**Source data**
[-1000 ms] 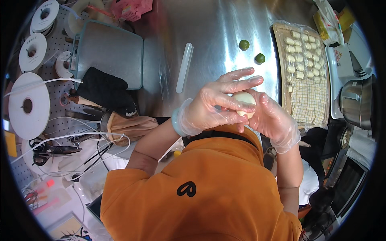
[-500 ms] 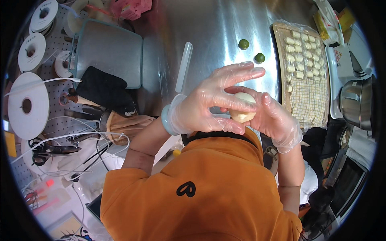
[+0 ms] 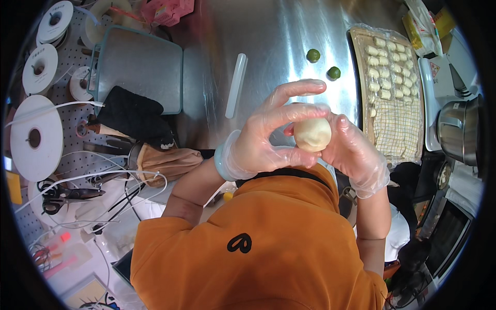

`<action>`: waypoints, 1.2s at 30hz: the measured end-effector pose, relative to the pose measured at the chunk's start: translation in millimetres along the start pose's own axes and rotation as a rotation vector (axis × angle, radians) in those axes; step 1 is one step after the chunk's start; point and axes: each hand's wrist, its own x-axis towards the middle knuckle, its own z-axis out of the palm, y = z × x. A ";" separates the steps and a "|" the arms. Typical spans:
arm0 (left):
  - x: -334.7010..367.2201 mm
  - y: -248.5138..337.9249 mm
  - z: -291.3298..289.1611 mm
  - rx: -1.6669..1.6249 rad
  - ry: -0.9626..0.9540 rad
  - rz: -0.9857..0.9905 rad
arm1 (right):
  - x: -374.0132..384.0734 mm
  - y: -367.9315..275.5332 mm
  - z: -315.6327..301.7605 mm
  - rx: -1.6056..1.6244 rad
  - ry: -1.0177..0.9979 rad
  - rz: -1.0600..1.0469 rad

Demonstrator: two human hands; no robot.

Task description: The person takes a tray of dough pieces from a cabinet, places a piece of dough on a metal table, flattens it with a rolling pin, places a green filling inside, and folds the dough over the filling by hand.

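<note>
A smooth, pale dough ball point(image 3: 312, 134) sits between my two hands, above the near edge of the metal table. My left hand point(image 3: 274, 129), in a clear plastic glove, curves its thumb and index finger around the ball's left side. The gloved right hand point(image 3: 354, 147) cups the ball from the right and below, its thumb raised beside it. Part of the ball's underside is hidden. Beyond my hands, two small green balls point(image 3: 313, 56) lie on the table, with a translucent rolling stick point(image 3: 236, 85) to their left.
On the right, a wooden board point(image 3: 356, 46) bears several rows of small dough pieces, partly under a checked cloth point(image 3: 395, 129) and plastic film. A steel bowl point(image 3: 460, 132) stands beside it. A lidded container point(image 3: 142, 62) and a black cloth point(image 3: 132, 116) lie on the left.
My left fingers have drawn back off the top of the dough ball and now circle its side, so more of it shows. It appears turned, with a smoother face up.
</note>
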 end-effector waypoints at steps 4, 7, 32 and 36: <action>-5.1 -10.5 -4.9 -0.022 -0.043 -0.043 | 0.5 -0.7 3.6 -0.061 -0.013 -0.021; -5.3 -7.1 6.6 -0.213 0.104 -0.236 | 2.2 1.7 13.7 -0.156 0.074 -0.073; -27.1 -31.7 38.4 -1.035 0.367 -0.508 | 30.8 32.5 3.5 -1.376 0.684 -0.673; -12.9 -21.0 34.8 -1.190 0.393 -0.611 | 29.0 24.2 1.1 -1.762 0.664 -0.814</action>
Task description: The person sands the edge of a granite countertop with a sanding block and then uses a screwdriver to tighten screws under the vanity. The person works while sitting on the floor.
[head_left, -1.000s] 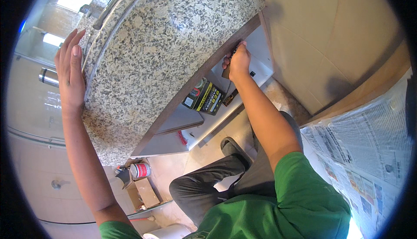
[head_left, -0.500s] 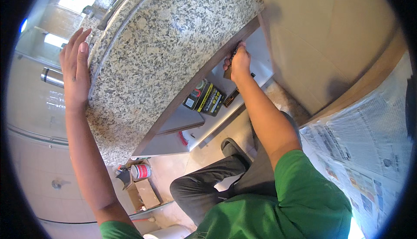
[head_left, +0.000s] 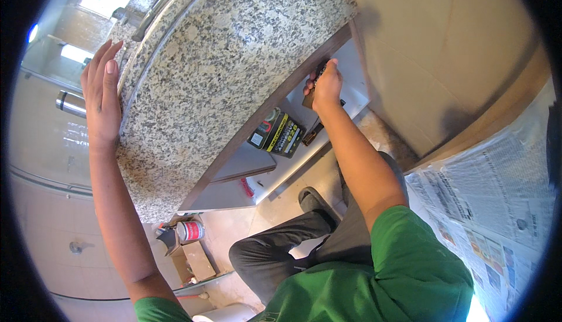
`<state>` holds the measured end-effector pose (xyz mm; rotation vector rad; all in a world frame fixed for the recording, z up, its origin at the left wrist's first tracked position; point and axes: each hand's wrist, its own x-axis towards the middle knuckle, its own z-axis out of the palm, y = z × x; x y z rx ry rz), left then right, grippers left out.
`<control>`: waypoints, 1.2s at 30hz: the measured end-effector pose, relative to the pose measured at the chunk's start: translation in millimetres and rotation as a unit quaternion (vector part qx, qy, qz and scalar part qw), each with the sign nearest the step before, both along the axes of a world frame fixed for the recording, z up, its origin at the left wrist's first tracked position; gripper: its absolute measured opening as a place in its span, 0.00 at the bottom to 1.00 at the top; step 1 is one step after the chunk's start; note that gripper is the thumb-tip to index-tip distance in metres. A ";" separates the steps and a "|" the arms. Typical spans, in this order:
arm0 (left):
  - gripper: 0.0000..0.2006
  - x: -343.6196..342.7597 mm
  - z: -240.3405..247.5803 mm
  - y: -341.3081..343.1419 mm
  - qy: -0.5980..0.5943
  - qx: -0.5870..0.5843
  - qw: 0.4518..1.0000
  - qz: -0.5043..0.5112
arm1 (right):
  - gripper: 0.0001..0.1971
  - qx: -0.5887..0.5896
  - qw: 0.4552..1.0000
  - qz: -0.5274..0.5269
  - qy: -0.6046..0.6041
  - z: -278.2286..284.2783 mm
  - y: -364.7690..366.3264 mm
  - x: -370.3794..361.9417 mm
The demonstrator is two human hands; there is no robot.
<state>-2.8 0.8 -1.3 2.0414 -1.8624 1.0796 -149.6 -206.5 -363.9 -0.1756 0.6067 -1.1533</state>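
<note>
My left hand [head_left: 104, 99] lies along the left rim of a speckled granite countertop [head_left: 234, 52], its fingers stretched out and holding nothing. Below the counter's front edge, my right hand [head_left: 328, 86] reaches into the open cabinet [head_left: 353, 76]. Its fingers are wrapped round a small brown and black block [head_left: 308, 98], partly hidden by the hand, close under the brown wooden edge strip [head_left: 281, 91]. Left of that hand, on the cabinet's white floor, stands a black tub with a yellow band [head_left: 285, 136]. A small dark box [head_left: 312, 135] sits beside the tub.
A dark-handled tool [head_left: 153, 14] lies at the counter's far left edge. Tan board [head_left: 439, 47] stands on the right, with newspaper [head_left: 492, 205] nearer me. A red item [head_left: 248, 187] is in the cabinet; a can [head_left: 190, 230] and cardboard box [head_left: 199, 260] are on the floor.
My right hand, with the block, has shifted slightly to the right and turned a little. My left hand stays in place on the counter rim.
</note>
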 end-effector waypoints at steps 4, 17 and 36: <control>0.29 0.7 -1.7 1.9 0.013 0.001 1.000 0.005 | 0.22 0.027 0.999 0.019 0.023 11.6 0.6 -3.6; 0.30 -0.2 0.6 1.5 0.003 0.011 1.000 0.007 | 0.24 0.014 0.998 0.045 0.046 4.8 -17.0 2.7; 0.29 -1.4 -3.5 -0.4 0.006 -0.012 1.000 0.002 | 0.24 0.022 0.999 -0.022 0.018 11.7 -1.9 -5.1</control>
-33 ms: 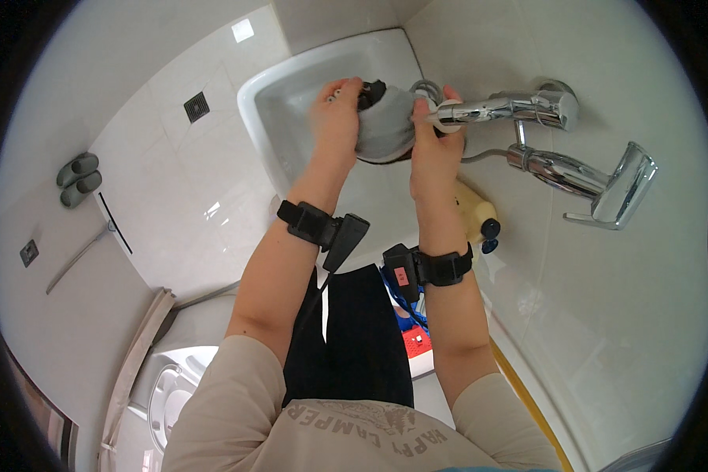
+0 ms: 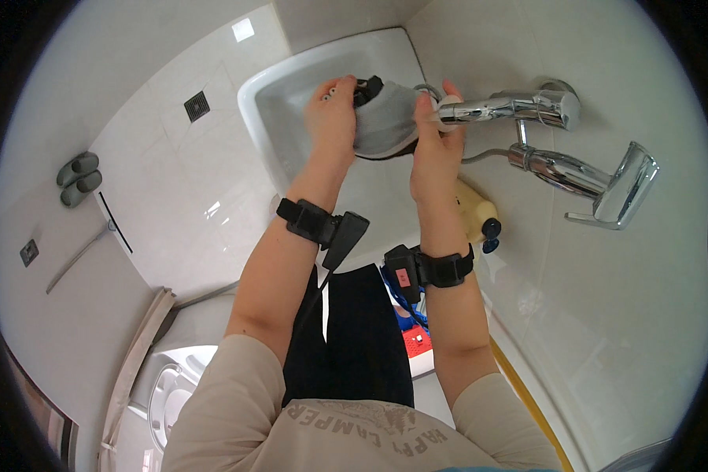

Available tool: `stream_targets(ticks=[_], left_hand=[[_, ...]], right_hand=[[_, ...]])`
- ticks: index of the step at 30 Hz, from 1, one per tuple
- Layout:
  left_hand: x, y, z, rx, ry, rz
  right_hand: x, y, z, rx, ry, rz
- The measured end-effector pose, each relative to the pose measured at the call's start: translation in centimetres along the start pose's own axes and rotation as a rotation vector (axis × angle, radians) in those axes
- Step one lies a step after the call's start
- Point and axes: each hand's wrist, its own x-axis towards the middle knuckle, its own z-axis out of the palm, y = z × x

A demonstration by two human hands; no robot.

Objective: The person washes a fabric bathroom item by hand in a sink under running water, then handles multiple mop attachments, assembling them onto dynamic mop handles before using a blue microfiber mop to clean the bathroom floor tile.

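Over the white sink (image 2: 252,102), both hands hold a rounded grey cloth piece (image 2: 385,122) with a black part (image 2: 367,90) at its upper left and a dark lower edge. It looks like a cap, but its kind is not certain. My left hand (image 2: 333,118) is closed on its left side, fingers curled by the black part. My right hand (image 2: 436,149) grips the right side, thumb and fingers around it. The chrome faucet (image 2: 499,108) reaches out just above my right fingers, its pale tip partly covering them. Whether water runs cannot be made out.
A second chrome fitting with a lever (image 2: 621,193) is on the right wall. Beside my right forearm stands a yellow bottle (image 2: 473,212) with dark caps. On the left are a floor drain (image 2: 197,106), grey slippers (image 2: 79,179) and a toilet (image 2: 169,393).
The grey cloth piece has shifted and creased slightly, its black part moving a little up and left. My left fingers have moved slightly with it.
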Motion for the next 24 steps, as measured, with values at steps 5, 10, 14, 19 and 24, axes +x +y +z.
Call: stream_targets(ticks=[5,10,14,19,24], left_hand=[[-0.7,0.1,0.5,0.088,-0.028,0.188],[-3.4,1.4,1.7,0.283,-0.236,0.258],[-4.4,2.7,2.1,0.462,-0.271,0.126],[-2.8,0.7,1.9,0.575,-0.343,0.600],[-2.3,0.9,2.7,0.549,-0.457,0.459]], right_hand=[[0.4,0.6,0.2,-0.246,-0.174,-0.134],[0.6,-0.7,0.6,-0.269,0.012,-0.054],[1.0,0.7,-0.4,-0.314,0.037,-0.067],[1.9,3.5,-2.4,-0.525,-0.002,-0.367],[2.8,2.3,-1.7,-0.192,0.125,-0.167]])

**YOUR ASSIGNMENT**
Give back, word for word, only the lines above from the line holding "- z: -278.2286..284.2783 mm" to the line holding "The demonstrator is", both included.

**EXERCISE OUTPUT**
  - z: -278.2286..284.2783 mm
  - y: -364.7690..366.3264 mm
  - x: -370.3794..361.9417 mm
The demonstrator is two human hands; there is no robot.

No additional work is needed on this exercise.